### Work to be completed
Lines in which "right" appears should be pulled from the data below.

### Material provided
+ + + + +

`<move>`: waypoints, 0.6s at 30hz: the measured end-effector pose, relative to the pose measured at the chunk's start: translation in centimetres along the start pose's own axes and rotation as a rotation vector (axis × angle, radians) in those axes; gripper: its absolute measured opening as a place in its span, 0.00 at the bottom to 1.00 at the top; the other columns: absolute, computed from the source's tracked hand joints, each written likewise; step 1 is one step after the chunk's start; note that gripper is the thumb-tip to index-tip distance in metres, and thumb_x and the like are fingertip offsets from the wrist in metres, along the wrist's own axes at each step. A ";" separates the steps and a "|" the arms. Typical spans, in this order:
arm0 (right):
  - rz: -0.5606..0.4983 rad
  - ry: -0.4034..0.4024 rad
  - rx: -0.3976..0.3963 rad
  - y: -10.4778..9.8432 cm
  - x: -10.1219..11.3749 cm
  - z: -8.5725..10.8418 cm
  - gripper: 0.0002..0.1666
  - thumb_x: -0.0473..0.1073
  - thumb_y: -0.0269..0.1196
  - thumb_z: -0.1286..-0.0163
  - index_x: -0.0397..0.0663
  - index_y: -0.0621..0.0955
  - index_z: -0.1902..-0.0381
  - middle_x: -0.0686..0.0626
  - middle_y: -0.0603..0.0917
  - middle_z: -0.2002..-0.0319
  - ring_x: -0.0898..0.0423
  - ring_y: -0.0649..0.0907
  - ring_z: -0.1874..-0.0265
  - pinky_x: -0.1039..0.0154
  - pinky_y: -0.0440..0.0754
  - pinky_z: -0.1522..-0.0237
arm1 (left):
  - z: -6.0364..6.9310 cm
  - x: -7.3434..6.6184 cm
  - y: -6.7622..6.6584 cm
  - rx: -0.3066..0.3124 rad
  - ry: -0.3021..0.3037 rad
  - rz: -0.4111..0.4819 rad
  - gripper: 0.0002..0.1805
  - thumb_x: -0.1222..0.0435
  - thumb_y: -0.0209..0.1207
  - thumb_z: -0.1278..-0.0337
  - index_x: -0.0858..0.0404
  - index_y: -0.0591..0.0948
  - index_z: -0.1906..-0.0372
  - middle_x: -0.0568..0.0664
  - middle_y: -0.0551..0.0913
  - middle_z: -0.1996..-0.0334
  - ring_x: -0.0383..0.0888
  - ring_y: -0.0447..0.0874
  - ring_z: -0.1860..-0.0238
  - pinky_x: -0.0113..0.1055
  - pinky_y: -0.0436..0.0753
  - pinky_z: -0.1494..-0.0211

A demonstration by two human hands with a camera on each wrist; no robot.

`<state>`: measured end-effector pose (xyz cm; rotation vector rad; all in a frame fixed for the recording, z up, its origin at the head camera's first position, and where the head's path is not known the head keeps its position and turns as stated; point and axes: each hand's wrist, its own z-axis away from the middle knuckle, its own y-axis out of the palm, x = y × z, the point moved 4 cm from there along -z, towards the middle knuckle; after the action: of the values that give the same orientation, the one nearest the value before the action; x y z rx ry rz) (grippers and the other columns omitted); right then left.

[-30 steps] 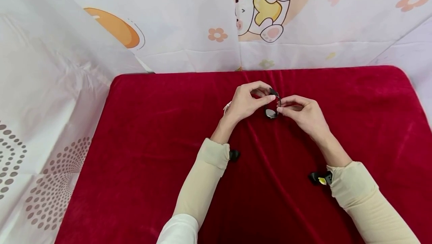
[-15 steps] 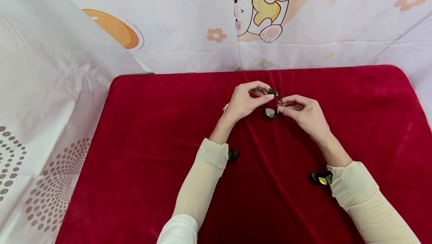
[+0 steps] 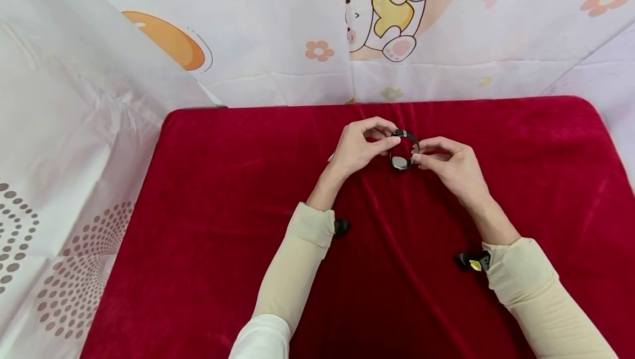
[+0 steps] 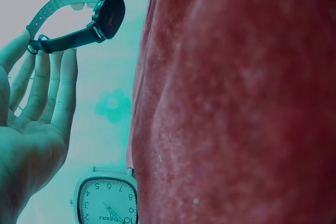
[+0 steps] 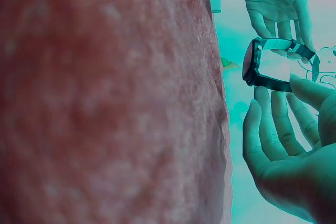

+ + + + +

### The answer
arm0 (right):
`<state>`: measured end-effector pose (xyz cm; rotation vector rad; all in a frame fixed for the recording, z up, its origin at the head camera's first position, and where the head's path is not known the head keeps its position and turns as stated; point and axes: each hand's wrist, its own z-axis away from the middle knuckle, its own y-axis out of the palm, x = y × z, the point moved 4 cm from there along -z, towards the middle knuckle; after the action: of the values that give the same orientation, the one nearest the value before the action; x y z rx ry rz) (grippers and the other columns omitted); right then left.

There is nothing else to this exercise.